Over the past five trading days, LVMH has dropped 7.28%, Hermès has slumped by 8.27%, and Christian Dior has fallen by 6.04%.
Among energy stocks, Shell fell by 4.33%, TotalEnergies slipped by 2.56%, and BP dropped by 4.21%.
Meanwhile, interest rate-sensitive sectors, including utilities and real estate, benefited from growing expectations of rate cuts, both rising by more than 1% from last week.
On the economic front, revisions to the Eurozone’s services Purchasing Managers’ Index (PMI) added further downward pressure, as concerns over the economy grew.
However, the euro remained near a year-high against the US dollar due to expectations that the Federal Reserve (Fed) will deliver deeper cuts than the European Central Bank (ECB).
The final reading of the Eurozone’s GDP will be closely watched today.
US stock markets are on track for a negative close this week, as sentiment soured following a spate of weak economic data.
Technology shares led the broad losses, with a sharp retreat in the stocks of well-known chipmakers, particularly Nvidia.
The US manufacturing PMI indicated that factory activity contracted for the fourth consecutive month, while signs of a slowdown emerged in the labour market.
Private payroll data revealed the weakest growth since 2021. Today’s non-farm payroll data could have a significant impact on global market trends.
Over the past five trading days, the Dow Jones Industrial Average fell by 1.94%, the S&P 500 declined by 2.57%, and the Nasdaq Composite slumped by 3.31%, with technology shares weighing heavily on the indices.
Seven out of eleven sectors posted weekly losses, with technology and energy leading the downturn, falling by 4.2% and 3.71%, respectively.
Conversely, real estate, consumer staples, and utilities edged higher on a weekly basis, as these sectors are generally perceived to perform well during periods of crisis and interest rate cuts.
The consumer discretionary sector also outperformed, buoyed by a rebound in Tesla and Amazon shares.
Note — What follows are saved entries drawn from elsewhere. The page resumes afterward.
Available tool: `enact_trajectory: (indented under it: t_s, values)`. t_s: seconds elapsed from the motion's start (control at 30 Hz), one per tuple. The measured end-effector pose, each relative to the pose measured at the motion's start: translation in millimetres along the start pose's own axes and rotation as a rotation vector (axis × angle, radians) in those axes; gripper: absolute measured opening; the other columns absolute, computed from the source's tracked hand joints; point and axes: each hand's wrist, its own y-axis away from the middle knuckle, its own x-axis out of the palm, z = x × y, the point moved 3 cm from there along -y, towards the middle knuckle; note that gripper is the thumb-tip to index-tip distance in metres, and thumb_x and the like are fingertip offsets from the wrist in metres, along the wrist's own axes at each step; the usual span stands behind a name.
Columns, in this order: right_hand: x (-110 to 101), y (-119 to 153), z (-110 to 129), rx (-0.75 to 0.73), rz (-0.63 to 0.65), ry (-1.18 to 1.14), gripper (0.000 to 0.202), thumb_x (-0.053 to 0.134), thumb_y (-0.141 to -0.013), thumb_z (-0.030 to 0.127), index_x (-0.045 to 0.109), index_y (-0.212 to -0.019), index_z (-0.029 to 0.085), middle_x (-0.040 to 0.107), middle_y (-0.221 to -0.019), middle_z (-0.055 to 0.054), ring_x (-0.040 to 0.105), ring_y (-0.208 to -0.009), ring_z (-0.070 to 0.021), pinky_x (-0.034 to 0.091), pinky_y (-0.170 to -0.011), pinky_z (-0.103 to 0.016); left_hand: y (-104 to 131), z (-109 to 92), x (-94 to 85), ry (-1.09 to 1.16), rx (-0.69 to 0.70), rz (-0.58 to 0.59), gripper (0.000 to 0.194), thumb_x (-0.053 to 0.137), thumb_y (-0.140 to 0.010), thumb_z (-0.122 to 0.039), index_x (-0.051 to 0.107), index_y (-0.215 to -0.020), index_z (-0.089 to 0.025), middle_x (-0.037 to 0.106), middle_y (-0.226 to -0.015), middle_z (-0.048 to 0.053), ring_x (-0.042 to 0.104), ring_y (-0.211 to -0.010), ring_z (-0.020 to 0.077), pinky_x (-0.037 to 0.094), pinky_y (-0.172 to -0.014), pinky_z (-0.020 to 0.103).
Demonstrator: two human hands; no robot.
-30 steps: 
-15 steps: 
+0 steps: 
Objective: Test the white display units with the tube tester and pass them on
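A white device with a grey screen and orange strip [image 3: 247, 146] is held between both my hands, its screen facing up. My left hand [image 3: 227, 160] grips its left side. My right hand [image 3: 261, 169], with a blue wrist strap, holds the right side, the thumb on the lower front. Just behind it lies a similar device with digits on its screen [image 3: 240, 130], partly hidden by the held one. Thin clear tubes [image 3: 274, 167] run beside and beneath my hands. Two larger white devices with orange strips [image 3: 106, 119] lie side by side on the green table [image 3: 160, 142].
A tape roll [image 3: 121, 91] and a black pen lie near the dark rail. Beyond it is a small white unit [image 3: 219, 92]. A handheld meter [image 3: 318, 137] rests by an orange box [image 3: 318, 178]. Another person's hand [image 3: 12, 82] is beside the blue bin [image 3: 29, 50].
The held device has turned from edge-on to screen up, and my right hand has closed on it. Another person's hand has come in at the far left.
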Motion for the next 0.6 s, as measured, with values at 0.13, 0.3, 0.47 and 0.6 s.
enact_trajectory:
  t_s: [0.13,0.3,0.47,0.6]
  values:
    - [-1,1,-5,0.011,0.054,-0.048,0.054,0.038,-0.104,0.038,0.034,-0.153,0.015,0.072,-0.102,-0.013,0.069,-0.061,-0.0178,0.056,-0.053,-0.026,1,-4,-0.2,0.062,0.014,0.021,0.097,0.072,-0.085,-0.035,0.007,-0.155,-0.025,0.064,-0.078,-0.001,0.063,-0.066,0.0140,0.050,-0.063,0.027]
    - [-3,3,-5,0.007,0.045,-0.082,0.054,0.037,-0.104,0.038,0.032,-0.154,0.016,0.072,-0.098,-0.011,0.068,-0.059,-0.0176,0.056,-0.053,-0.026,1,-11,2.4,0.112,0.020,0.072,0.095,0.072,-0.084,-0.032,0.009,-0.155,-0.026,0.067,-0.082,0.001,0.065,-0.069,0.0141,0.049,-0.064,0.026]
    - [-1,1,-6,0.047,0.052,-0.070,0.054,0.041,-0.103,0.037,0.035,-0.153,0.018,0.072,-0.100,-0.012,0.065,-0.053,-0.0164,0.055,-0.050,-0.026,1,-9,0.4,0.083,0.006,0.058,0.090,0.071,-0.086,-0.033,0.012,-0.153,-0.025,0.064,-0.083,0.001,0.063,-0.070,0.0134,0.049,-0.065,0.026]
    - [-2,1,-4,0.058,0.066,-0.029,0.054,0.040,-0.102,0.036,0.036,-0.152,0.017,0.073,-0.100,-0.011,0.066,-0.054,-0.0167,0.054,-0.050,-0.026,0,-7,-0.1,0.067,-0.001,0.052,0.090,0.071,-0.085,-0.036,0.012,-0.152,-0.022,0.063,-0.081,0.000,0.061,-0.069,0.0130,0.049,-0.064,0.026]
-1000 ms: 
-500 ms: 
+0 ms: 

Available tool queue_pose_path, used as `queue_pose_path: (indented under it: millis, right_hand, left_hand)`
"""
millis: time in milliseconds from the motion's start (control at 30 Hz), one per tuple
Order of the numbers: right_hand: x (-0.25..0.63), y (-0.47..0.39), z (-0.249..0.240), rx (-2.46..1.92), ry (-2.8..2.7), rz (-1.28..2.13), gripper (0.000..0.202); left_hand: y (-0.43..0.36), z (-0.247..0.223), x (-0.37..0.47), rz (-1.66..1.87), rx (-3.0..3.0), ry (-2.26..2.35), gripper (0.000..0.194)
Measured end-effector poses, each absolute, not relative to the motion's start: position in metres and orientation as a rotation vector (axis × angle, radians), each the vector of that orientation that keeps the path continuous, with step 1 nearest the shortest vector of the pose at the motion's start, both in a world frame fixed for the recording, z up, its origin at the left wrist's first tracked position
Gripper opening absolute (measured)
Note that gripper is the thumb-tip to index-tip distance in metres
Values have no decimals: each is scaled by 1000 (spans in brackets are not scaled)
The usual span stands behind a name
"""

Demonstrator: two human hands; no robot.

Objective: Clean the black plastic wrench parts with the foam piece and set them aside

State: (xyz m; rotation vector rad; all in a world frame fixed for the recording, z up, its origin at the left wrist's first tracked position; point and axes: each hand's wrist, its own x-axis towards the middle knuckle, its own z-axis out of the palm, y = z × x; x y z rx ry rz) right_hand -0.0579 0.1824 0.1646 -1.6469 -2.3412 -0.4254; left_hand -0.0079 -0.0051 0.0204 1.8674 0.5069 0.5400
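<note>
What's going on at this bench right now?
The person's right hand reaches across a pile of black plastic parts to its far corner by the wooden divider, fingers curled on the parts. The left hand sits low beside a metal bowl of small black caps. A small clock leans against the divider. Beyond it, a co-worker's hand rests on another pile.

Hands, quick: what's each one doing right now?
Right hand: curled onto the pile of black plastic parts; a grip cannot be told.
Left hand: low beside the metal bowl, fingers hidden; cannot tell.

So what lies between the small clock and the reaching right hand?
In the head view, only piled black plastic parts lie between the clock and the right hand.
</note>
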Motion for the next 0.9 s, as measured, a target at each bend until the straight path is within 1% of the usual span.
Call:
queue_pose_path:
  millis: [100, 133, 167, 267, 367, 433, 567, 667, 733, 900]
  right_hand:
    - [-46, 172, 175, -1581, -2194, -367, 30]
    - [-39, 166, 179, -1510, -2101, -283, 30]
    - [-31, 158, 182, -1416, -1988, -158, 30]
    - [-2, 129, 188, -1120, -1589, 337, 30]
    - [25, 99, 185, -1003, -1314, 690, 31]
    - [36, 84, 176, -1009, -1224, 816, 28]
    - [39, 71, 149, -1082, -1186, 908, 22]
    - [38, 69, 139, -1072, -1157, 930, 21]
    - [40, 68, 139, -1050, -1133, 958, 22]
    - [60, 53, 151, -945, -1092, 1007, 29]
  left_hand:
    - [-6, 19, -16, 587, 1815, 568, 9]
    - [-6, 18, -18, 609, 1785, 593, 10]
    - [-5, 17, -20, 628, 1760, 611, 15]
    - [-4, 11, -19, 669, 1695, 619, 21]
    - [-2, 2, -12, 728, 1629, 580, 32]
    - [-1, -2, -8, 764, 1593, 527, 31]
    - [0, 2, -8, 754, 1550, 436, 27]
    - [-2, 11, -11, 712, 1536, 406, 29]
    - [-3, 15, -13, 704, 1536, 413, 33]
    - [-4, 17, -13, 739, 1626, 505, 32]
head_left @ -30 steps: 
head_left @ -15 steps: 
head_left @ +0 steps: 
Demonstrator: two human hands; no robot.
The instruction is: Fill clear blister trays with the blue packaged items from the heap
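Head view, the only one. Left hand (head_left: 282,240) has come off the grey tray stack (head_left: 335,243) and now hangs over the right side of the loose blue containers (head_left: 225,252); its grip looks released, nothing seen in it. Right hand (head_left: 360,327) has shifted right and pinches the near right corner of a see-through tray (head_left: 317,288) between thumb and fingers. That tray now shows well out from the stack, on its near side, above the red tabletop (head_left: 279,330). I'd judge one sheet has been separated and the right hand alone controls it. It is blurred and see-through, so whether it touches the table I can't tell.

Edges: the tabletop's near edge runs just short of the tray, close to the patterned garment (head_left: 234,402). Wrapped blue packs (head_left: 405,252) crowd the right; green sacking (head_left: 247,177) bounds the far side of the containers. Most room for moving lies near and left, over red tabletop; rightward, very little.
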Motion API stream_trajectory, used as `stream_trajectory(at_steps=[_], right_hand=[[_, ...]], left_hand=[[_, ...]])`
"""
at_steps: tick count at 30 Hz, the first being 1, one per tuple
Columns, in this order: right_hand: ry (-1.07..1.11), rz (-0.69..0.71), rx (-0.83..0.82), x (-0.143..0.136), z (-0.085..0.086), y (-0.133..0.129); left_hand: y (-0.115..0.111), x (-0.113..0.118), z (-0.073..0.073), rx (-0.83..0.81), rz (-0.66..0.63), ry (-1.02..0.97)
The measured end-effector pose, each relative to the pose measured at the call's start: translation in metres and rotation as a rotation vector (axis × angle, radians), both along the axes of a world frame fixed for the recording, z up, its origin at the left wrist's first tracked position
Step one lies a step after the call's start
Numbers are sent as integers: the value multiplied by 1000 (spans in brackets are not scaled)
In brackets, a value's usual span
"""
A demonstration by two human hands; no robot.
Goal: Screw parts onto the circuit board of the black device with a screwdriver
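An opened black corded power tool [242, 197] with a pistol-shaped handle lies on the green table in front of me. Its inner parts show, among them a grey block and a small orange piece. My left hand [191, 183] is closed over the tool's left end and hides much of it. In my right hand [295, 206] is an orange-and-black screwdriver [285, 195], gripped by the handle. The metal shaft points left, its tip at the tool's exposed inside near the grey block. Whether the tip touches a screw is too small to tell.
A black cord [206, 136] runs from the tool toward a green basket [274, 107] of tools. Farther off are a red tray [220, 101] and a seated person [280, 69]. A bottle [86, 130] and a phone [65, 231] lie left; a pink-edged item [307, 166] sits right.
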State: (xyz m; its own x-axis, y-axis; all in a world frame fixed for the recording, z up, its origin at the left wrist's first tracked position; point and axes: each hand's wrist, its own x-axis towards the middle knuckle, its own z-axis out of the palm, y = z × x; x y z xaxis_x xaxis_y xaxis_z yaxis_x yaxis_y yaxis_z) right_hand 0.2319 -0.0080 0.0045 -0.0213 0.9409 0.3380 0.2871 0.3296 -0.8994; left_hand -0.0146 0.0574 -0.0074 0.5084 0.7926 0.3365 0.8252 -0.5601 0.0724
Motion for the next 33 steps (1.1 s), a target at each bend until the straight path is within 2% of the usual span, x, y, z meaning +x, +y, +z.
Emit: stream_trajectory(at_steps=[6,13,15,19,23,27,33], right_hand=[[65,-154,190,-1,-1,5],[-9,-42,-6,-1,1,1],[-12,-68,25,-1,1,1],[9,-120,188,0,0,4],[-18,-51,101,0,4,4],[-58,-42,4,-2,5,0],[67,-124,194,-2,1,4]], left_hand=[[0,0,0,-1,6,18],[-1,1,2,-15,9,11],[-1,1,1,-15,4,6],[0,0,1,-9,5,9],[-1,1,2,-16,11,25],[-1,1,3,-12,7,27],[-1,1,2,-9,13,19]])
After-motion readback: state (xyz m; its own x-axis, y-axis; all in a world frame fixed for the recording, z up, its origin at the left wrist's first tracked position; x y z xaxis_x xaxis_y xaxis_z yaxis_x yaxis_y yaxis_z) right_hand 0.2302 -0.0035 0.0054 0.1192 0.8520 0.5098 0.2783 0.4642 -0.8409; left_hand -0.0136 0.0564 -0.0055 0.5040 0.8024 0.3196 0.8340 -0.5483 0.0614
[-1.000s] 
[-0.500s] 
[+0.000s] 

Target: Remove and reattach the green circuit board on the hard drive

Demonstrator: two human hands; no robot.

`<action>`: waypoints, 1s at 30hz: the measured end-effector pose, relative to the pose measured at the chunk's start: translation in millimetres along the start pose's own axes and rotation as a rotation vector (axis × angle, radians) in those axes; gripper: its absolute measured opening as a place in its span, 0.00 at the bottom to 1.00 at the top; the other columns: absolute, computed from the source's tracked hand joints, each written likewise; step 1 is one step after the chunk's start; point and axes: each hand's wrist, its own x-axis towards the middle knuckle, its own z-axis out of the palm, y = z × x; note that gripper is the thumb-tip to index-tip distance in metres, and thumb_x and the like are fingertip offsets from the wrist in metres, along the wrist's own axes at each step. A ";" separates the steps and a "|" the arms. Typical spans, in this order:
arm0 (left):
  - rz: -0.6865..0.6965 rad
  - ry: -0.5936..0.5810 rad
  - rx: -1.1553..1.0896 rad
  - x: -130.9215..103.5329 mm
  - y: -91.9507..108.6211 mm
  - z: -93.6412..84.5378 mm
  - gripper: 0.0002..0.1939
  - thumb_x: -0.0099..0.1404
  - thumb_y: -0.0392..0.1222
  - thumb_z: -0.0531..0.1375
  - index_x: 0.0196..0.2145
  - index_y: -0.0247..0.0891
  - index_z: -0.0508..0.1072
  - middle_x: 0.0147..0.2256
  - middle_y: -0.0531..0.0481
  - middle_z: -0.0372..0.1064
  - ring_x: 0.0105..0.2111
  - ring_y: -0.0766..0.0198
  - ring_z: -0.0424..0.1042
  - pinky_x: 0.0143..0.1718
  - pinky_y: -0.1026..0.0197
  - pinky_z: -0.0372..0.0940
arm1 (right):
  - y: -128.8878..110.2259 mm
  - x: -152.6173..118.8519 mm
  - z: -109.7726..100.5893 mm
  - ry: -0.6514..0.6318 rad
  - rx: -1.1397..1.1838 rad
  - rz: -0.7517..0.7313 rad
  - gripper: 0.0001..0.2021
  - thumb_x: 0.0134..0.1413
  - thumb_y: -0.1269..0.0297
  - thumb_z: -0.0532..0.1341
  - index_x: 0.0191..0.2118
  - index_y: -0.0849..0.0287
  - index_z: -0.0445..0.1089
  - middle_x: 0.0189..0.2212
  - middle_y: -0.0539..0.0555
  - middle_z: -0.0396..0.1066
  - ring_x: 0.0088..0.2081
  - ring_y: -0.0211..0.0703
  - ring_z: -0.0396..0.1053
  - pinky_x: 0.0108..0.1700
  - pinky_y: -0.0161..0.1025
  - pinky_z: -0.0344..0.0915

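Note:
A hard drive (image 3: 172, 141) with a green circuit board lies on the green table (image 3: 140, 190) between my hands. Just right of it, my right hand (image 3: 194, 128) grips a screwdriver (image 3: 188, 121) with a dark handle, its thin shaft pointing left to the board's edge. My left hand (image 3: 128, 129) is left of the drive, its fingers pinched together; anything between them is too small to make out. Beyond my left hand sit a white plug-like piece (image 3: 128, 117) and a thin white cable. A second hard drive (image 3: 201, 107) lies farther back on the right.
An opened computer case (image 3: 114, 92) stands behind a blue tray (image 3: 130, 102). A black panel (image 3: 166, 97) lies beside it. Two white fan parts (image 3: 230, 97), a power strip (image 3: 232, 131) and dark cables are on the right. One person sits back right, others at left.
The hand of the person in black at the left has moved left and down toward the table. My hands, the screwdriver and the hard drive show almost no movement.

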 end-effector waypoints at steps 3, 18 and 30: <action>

Nvidia extended its losses, down 17% over the past two weeks. According to a report by Bloomberg, the chipmaker received a subpoena from the US Department of Justice (DOJ) in connection with an antitrust investigation.
However, the company has denied the claims.
Other stocks within the “Magnificent Seven” group showed mixed performance on a weekly basis, with Tesla up by 11.87%, Amazon rising by 4.15%, Alphabet falling by 3.59%, and Apple dropping by 1.81%. Microsoft and Meta were flat for the week.
Recession fears have resurfaced, as yields on US 2-year and 10-year government bonds briefly reversed their inversion.
Historically, an economic recession often follows the reversal of an inverted bond yield curve.
Major benchmarks across Asia are also in the red for the week, with Japan’s Nikkei 225 shedding more than 5% due to a strengthened Japanese yen.
Japan reported stronger-than-expected wage growth data for July, which may prompt the Bank of Japan (BOJ) to continue tightening its monetary policy.
The yen’s surge, coupled with BOJ’s rate hikes, led to a steep global equity market drop earlier in August.
Australia’s ASX 200 and China’s Hang Seng Index also ended lower for the week, reflecting the global risk-off sentiment.
China reported weaker-than-expected manufacturing PMI and Caixin services PMI, suggesting that its economy remains on a faltering recovery path.
Meanwhile, the Reserve Bank of Australia reiterated its hawkish stance on monetary policy, despite a slowdown in second-quarter economic growth.